Creative writing as therapy is a fascinating and complex area - one, I imagine, we're only just beginning to understand. One other question I was asked was whether my students found their creative writing work therapeutic. I don't know the answer to this because it isn't - generally - something we discuss. But the question of writing therapy in relation to creative writing courses would make an interesting study.

Now, the review (pub 22nd March 2008):

REMEMBER ME by Melvyn Bragg

This is the fourth in a series of novels in which Melvyn Bragg dissects a fictional life that bears an uncanny resemblance to his own and explores its cultural and psychological contexts.

The previous book, Crossing the Lines, ended in 1959 when Joe Richardson left Cumbria to study at Oxford and subsequently split up with his first love. Now it is a year later and Joe meets Natasha, a French art student in her mid twenties, who is haunted by her traumatic childhood. He recognises in her "a fellow loneliness" and they become lovers. Unknown to them, they have begun "an embrace to the death". Joe is looking back at events more than 40 years later and early in the narrative reveals that Natasha will commit suicide.

However, the relationship between their younger selves starts auspiciously enough. After Joe's final exams he and Natasha marry and visit her family in Provence, where her painful memories are anaesthetised by his love. In London he takes up his traineeship with the BBC and she adapts to her role as housewife by being "happy in his happiness", despite her daytime solitude. They both have literary ambitions (which will be fulfilled) and when he gets home they sit at their kitchen table and write. After a spell in Newcastle they move back to London, where they buy a house in Kew Gardens and Joe's career as a television producer takes off.

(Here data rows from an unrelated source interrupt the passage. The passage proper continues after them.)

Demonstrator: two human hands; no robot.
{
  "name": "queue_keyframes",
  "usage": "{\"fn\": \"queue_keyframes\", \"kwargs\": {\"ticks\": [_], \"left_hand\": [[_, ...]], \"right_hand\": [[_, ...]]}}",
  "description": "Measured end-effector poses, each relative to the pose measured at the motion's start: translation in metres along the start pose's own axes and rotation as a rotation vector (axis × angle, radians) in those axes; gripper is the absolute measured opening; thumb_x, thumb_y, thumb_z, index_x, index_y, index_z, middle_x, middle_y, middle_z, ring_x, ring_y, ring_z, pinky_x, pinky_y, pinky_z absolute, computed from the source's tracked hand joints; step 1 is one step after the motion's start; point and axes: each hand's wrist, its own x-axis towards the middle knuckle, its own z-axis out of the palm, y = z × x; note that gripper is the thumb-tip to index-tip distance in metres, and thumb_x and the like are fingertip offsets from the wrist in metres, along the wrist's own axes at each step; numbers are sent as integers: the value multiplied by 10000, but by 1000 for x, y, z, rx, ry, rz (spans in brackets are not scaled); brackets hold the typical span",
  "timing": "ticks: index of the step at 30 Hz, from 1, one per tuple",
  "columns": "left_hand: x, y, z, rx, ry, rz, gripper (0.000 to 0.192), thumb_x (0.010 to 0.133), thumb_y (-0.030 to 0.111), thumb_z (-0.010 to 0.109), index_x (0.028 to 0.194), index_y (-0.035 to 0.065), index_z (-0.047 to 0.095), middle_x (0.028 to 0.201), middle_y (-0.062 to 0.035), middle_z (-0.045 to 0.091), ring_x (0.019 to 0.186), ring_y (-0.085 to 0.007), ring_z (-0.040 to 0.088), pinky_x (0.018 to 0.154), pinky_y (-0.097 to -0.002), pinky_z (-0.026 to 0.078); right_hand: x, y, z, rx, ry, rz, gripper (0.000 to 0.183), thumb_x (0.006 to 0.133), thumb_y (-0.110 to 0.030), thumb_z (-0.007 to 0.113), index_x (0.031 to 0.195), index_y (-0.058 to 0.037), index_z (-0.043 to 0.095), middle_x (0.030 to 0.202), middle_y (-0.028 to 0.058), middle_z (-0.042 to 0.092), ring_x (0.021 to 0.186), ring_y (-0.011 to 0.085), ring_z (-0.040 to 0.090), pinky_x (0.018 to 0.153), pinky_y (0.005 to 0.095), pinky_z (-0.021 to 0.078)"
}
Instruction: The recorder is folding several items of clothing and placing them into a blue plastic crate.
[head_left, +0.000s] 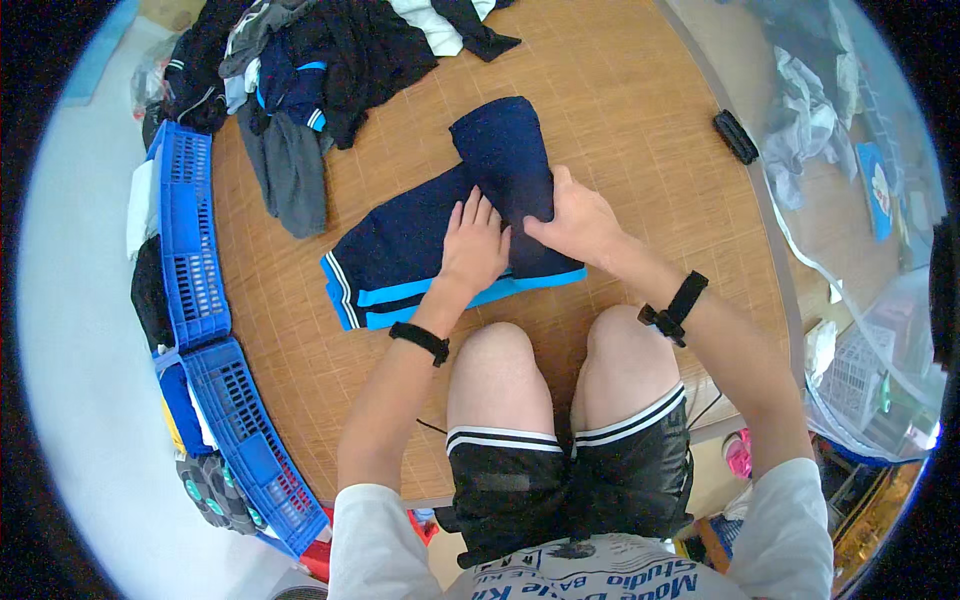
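Observation:
A dark navy garment (420, 225) with bright blue edging and a white-striped cuff lies partly folded on the wooden surface, just beyond my knees. One section of it stands up and away at its far right, lying over the rest. My left hand (476, 244) rests on its middle with fingers spread. At the right edge of the upper section, my right hand (577, 217) has its thumb on top of the cloth and its fingers along the side; the fingertips are partly hidden, and the cloth seems pinched between them.
A pile of dark, grey and white clothes (367, 60) lies at the far left. Blue plastic baskets (191, 225) holding garments line the left edge. A black brush-like object (736, 137) sits near the right edge, beside clear plastic sheeting (862, 337).

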Motion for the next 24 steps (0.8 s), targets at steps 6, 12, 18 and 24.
{"fn": "queue_keyframes", "kwargs": {"ticks": [6, 12, 18, 24], "left_hand": [[-20, -4, -24, -743, 45, -304, 522, 936, 245, 588, 1334, -84, 505, 1449, -285, 452, 1348, -409, 443, 1144, -432, 357], [-14, -3, -11, -674, -36, -112, 527, 893, 154, 583, 1347, -97, 490, 1457, -311, 434, 1353, -433, 426, 1143, -450, 354], [-29, -13, -23, -397, -98, -164, 367, 903, 128, 522, 1209, -61, 595, 1335, -264, 554, 1294, -405, 478, 1025, -465, 443], [-72, -25, -38, -933, 79, -586, 401, 950, 194, 580, 1273, -43, 557, 1180, -240, 635, 1003, -394, 649, 883, -440, 513]], "right_hand": [[-1, -7, -1, -46, 21, 22, 710, 790, -298, 720, 1315, 89, 440, 1009, 304, 665, 935, 442, 670, 828, 483, 546], [-9, -20, 7, -65, 65, -190, 727, 813, -353, 698, 1333, 84, 437, 1157, 306, 625, 996, 438, 662, 857, 481, 555], [-13, -29, 24, 8, 45, -354, 666, 845, -312, 674, 1347, 69, 460, 1150, 292, 626, 966, 431, 660, 829, 478, 553], [-13, -47, 44, 19, -111, -489, 445, 876, -104, 552, 1300, 31, 547, 1074, 198, 639, 936, 383, 649, 835, 461, 532]]}}
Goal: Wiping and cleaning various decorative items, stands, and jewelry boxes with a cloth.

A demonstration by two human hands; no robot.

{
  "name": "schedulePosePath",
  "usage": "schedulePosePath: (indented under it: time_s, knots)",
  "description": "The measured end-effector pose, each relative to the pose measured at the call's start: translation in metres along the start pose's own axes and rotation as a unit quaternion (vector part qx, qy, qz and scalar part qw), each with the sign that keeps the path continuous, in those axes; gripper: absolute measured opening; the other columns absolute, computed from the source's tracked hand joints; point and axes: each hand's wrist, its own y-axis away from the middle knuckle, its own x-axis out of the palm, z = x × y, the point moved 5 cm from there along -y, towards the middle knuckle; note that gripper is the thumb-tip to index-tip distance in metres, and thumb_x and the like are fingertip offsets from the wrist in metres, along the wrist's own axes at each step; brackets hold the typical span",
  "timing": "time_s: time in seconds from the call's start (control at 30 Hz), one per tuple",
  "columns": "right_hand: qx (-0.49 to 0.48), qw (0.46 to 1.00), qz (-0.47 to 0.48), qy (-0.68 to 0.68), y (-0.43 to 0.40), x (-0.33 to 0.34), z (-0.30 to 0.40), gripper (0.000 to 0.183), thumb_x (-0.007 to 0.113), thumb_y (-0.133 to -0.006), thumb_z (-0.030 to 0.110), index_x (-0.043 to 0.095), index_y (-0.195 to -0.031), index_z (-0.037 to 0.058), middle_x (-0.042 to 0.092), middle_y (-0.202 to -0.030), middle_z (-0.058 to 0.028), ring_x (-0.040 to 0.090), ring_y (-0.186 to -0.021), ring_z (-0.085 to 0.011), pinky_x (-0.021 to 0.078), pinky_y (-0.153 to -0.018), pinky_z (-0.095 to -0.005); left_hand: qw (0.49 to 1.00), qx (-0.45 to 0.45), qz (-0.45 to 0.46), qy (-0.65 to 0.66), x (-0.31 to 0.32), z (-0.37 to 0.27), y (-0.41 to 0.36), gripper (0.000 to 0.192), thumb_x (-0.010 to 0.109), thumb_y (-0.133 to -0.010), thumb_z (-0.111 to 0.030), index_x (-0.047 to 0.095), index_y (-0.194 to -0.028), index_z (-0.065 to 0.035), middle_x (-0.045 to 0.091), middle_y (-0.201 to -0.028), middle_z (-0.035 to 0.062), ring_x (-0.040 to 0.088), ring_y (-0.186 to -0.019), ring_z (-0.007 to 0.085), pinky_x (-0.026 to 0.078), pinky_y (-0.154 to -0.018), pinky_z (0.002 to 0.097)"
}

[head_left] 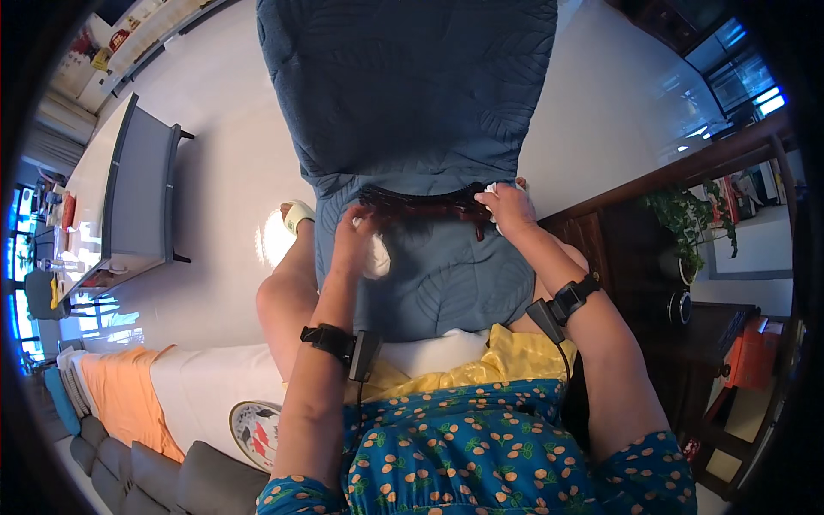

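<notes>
A dark reddish-brown carved wooden piece [418, 205] lies across the blue quilted cover [418, 283] in front of me, with a small knob-like part hanging from its near side. My left hand [357, 238] is at its left end, with a white cloth [377, 256] bunched under the palm and fingers. At the right end, my right hand [510, 206] is closed on another white cloth [492, 193] pressed to the wood. The fingertips of my left hand are partly blurred. Both forearms wear black straps with small devices and cables.
A low cabinet with a glossy top [103, 167] stands at the left. A sofa with an orange cloth [129, 393] and a round patterned fan [257, 432] lies lower left. At the right are dark wooden furniture [579, 248] and a potted plant [689, 222].
</notes>
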Motion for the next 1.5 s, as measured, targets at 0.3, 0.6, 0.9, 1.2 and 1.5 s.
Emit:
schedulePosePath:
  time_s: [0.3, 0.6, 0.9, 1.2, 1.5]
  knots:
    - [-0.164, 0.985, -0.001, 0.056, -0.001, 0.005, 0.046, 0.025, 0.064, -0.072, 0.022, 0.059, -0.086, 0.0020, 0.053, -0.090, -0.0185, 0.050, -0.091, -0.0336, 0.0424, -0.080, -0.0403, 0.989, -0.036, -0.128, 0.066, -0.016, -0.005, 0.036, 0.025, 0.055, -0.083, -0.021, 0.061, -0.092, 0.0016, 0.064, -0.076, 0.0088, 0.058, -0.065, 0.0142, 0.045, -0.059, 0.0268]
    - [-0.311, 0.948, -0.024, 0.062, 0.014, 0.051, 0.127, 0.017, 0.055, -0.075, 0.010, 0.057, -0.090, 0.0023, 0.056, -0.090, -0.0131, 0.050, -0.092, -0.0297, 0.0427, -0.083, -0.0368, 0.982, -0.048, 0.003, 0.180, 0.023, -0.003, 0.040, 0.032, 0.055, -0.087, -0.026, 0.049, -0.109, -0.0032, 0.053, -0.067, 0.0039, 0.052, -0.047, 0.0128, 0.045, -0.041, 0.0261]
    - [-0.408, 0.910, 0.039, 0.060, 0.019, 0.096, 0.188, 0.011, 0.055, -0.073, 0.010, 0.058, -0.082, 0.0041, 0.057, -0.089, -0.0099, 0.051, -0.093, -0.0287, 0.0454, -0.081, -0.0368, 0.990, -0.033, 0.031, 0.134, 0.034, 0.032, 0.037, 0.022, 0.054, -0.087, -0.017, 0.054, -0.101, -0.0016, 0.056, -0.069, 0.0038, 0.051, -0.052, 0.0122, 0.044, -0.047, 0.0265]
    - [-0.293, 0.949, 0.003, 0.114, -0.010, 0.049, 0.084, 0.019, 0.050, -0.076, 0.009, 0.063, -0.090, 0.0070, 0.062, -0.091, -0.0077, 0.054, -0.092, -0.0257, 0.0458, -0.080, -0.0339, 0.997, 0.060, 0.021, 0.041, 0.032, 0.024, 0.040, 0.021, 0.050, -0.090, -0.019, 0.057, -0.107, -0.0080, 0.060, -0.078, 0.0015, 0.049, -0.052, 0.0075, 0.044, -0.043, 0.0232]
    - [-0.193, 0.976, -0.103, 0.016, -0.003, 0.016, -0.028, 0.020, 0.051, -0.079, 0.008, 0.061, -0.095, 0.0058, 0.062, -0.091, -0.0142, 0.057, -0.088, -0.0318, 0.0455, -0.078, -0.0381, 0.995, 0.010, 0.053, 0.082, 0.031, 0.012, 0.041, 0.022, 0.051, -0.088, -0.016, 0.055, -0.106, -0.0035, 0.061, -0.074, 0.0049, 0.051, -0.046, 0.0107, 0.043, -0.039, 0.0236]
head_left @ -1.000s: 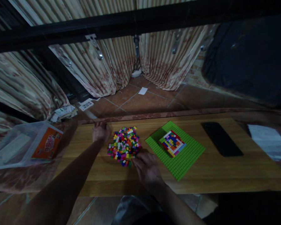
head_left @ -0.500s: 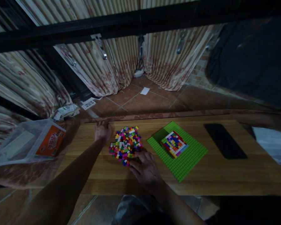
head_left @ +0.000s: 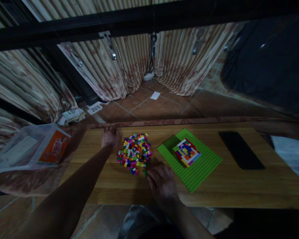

It is only after Natasha gives birth to their daughter that things begin to change. Just when Joe seems to have everything he has ever wanted, his self esteem plummets and he is frustrated by the sense that he is missing out on new opportunities in a city he finds "tempting, enthralling, poisoning, transforming". Both he and Natasha experience periods of mental instability and struggle with suicidal impulses before undergoing psychoanalysis.

Bragg has himself suffered from depression and as president of the mental health charity Mind has spoken movingly about the suicide of his first wife in 1971. But the interplay of fact and fiction in this novel can sometimes make it seem overly confessional and raises some unsettling questions. To what extent does Bragg identify with the older Joe's condemnation of the "flawed and disturbed man" he used to be or with such feelings as Joe's "deep strike of guilt"?

Whatever the answers, Bragg successfully uses his knowledge of mental illness to explore the subject through his imagination. His descriptions of Natasha's crippling isolation when she fights the "relentless surging tides of darkness" are particularly convincing. Nevertheless, there are some things that are more sketchy, including what Natasha went through as a child. Perhaps this apparent lapse is intended to make a point: such suffering is personal and invisible.

This is a powerful novel that communicates difficult emotional truths. Yet its dark themes are balanced by the vivid portrait it paints of 1960s London and by its evocation of the profound love that outlasts Joe and Natasha's gradual estrangement.